Given the listing that follows, report all lines in which the string "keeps" occurs.

------------

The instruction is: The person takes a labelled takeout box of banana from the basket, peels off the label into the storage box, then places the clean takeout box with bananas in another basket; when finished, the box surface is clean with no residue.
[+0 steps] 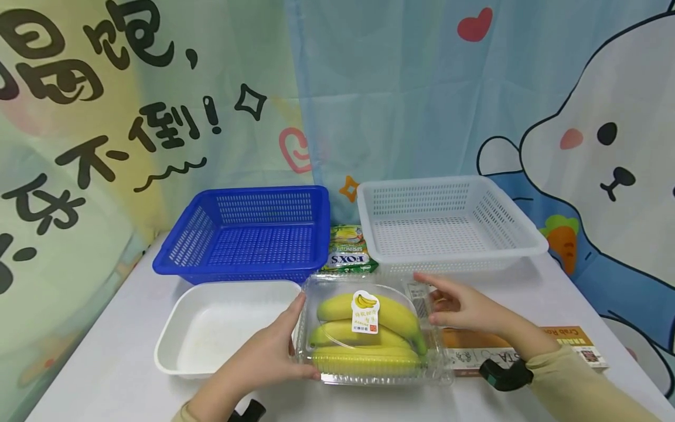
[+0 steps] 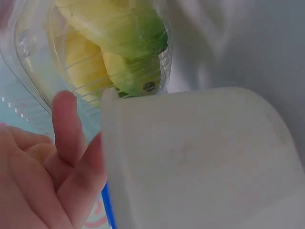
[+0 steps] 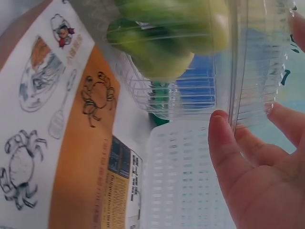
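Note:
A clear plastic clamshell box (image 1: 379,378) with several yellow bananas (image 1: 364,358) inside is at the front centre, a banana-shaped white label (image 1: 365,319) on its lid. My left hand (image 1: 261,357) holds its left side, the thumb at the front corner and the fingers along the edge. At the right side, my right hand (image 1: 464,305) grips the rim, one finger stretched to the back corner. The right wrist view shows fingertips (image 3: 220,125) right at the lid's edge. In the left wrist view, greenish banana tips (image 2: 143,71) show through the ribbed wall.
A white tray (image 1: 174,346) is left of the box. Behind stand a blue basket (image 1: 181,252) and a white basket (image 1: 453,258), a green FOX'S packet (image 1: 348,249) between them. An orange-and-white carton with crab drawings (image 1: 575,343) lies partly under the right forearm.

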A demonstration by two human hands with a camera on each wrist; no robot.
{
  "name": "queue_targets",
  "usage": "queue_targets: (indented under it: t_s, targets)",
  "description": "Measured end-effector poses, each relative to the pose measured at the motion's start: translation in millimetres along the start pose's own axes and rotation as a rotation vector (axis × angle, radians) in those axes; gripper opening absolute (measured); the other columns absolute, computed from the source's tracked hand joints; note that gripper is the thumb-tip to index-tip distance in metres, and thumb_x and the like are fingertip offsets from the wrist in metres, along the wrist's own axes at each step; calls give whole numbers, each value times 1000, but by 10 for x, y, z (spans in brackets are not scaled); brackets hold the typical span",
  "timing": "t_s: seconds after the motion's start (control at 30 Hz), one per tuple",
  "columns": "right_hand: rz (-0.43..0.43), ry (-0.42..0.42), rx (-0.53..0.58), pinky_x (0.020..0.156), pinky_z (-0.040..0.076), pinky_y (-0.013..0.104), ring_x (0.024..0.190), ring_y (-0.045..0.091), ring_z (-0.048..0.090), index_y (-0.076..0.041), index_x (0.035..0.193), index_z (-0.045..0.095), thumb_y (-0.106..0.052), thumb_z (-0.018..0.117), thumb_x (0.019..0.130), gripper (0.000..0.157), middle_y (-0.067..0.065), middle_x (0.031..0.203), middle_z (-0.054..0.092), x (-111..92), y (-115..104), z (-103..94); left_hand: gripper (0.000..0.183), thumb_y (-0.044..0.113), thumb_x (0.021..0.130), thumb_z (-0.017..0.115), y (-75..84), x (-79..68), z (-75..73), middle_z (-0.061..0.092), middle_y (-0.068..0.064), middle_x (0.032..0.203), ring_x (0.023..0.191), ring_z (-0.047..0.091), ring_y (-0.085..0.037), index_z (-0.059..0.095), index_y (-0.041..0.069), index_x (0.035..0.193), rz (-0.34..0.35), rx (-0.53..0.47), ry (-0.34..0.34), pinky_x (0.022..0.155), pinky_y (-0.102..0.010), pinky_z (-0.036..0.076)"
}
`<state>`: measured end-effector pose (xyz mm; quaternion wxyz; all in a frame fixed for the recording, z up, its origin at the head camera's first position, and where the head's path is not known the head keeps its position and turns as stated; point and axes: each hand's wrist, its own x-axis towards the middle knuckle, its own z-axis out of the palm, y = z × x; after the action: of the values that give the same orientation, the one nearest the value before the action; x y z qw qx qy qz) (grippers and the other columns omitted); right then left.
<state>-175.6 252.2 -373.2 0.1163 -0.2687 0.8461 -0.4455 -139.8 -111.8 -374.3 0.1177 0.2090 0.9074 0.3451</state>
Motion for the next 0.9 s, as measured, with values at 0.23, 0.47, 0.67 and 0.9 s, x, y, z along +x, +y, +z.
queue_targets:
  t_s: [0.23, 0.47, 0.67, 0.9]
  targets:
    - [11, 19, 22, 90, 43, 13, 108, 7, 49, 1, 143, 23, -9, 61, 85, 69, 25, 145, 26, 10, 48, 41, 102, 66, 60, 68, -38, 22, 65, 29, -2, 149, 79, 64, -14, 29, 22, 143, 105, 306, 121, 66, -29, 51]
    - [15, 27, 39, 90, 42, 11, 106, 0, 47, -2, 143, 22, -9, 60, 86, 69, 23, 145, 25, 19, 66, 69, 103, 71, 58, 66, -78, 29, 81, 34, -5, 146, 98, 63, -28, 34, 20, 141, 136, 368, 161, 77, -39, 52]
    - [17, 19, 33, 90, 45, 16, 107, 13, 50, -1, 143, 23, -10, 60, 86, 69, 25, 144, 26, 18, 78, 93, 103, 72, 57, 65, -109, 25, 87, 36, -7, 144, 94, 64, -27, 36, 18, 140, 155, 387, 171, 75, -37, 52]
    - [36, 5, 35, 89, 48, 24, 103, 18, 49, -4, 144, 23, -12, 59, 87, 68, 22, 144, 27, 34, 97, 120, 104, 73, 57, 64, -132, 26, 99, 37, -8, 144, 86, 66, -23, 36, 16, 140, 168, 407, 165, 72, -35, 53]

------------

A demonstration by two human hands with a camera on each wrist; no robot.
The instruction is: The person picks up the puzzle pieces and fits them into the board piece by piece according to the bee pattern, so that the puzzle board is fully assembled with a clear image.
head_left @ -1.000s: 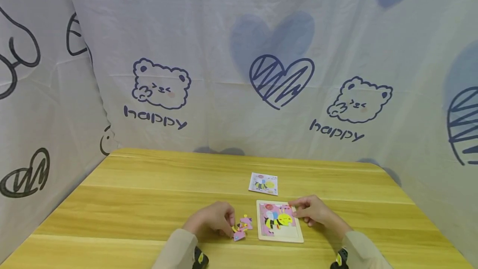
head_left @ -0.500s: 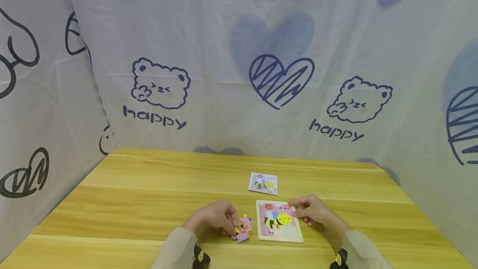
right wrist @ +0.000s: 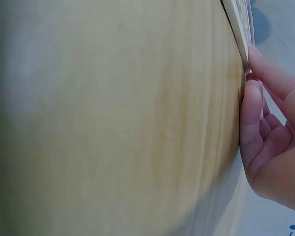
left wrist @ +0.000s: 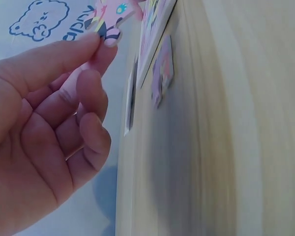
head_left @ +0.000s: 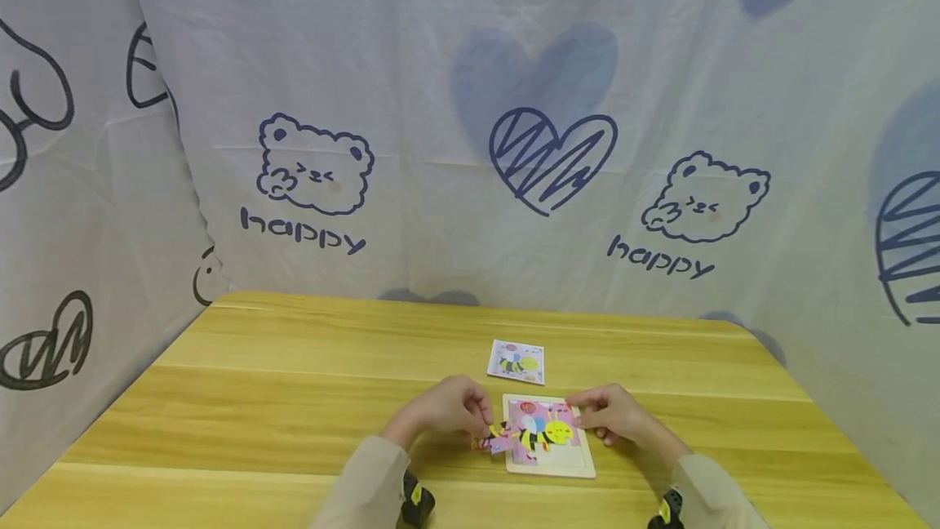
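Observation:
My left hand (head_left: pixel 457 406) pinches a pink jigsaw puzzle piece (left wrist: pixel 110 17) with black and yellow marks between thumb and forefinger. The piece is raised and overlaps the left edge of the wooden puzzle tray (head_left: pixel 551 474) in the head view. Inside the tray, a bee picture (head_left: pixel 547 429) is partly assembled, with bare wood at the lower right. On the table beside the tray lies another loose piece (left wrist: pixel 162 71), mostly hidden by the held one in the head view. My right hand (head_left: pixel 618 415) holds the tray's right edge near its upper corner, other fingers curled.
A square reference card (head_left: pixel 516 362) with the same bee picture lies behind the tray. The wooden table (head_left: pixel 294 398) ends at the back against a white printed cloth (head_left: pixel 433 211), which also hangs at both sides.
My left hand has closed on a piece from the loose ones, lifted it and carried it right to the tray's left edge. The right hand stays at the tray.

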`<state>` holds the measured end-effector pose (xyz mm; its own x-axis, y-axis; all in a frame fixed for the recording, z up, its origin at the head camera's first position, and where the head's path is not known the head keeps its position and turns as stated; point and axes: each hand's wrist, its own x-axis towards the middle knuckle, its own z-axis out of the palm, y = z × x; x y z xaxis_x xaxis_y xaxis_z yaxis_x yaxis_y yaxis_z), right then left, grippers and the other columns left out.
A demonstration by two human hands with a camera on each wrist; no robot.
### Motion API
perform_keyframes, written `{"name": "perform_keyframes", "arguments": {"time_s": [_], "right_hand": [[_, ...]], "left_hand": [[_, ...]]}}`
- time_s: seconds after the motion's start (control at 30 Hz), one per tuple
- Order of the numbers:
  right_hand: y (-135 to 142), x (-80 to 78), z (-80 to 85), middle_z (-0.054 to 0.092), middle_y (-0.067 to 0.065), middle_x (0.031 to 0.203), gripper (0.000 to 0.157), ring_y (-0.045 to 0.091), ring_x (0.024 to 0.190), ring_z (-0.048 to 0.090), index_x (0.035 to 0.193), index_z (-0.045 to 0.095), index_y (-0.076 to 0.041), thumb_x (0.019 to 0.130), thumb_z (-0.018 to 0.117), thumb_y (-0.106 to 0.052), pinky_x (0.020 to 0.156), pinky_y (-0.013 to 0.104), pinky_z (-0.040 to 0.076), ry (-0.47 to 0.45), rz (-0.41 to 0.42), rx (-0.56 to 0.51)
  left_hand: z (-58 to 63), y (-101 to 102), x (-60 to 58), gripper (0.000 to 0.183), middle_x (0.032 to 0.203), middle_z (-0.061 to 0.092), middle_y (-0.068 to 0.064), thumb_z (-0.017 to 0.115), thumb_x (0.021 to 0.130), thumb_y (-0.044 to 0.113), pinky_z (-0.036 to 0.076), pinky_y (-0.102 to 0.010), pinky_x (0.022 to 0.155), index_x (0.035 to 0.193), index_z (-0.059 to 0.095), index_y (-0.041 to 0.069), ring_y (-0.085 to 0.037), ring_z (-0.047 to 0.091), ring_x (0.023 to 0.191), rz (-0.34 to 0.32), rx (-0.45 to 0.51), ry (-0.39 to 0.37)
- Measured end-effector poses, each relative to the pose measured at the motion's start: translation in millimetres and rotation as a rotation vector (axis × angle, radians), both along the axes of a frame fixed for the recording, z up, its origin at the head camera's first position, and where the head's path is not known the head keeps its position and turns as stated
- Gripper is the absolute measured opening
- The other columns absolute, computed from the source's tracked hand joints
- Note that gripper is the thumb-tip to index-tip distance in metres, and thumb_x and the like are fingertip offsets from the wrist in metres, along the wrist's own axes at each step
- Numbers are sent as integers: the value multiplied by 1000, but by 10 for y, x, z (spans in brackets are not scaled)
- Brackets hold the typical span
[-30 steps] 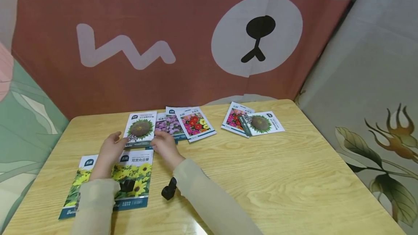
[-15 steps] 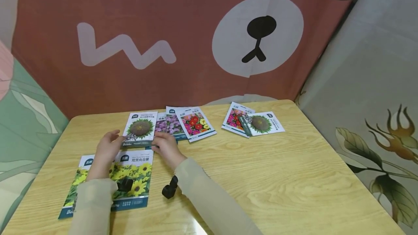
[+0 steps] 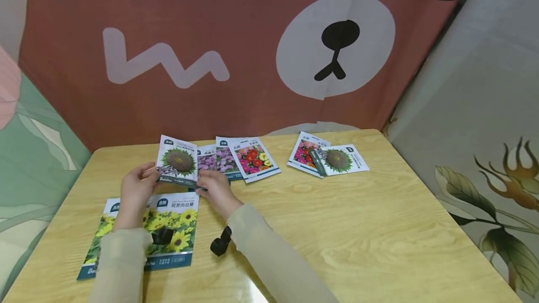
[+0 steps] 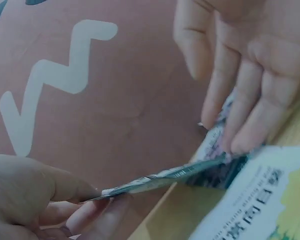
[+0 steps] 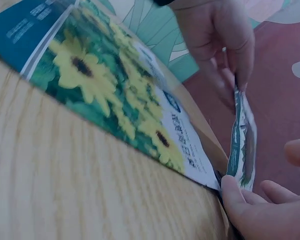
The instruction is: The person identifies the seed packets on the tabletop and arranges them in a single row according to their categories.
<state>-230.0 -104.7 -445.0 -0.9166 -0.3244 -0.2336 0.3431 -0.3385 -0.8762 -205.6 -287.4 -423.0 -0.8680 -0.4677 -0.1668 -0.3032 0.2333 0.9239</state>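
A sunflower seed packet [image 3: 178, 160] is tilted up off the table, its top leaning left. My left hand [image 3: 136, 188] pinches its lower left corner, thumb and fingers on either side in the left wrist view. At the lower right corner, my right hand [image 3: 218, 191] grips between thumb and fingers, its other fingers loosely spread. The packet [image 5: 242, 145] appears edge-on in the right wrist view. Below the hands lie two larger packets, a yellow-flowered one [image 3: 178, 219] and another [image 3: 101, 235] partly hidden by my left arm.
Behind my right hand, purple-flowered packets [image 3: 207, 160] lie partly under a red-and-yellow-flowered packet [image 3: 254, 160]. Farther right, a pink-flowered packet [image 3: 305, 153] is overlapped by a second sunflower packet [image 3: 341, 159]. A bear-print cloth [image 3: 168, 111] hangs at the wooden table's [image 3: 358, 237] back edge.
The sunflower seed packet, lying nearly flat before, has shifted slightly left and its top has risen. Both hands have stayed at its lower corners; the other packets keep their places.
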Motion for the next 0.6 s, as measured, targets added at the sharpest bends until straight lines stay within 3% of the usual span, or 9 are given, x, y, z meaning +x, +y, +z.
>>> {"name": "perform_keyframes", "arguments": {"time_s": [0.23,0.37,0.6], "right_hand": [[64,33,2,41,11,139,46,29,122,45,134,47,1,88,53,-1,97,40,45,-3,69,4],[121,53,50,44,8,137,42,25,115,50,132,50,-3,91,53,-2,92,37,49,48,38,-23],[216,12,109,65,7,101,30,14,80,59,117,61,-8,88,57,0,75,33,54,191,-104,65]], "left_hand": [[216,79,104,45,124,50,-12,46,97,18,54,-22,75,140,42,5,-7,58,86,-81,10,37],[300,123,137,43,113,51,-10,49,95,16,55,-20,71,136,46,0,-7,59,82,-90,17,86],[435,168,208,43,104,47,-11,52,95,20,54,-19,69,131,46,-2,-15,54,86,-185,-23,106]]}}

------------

| Response to this exercise |
`<state>`: measured end-effector pose (xyz mm; quaternion wxyz; all in a frame fixed for the recording, z up, its origin at the head camera's first position, and where the head's path is not known the head keeps its position and turns as stated; point and axes: each hand's wrist, its own x-axis towards the middle knuckle, its own z-axis out of the palm, y = z × x; after the action: of the values that give the same orientation, the one nearest the value before the action; x y z qw qx qy qz) (grippers and the other columns omitted); right then left.
`<state>` holds the measured end-effector pose (xyz mm; its own x-axis, y-axis; all in a frame fixed for the recording, z up, its origin at the head camera's first position, and where the head's path is not known the head keeps its position and turns as stated; point and axes: each hand's wrist, its own x-axis towards the middle knuckle, its own z-axis out of the palm, y = z × x; x y z xaxis_x xaxis_y xaxis_z yaxis_x yaxis_y yaxis_z), right then left, grippers and the other columns left out.
- Measured end-effector poses, each relative to the pose measured at the motion's start: translation in millimetres and rotation as a rotation vector (axis × angle, radians), both along the axes of a frame fixed for the recording, z up, its origin at the head camera's first position, and where the head's path is not known the head keeps its position and turns as stated

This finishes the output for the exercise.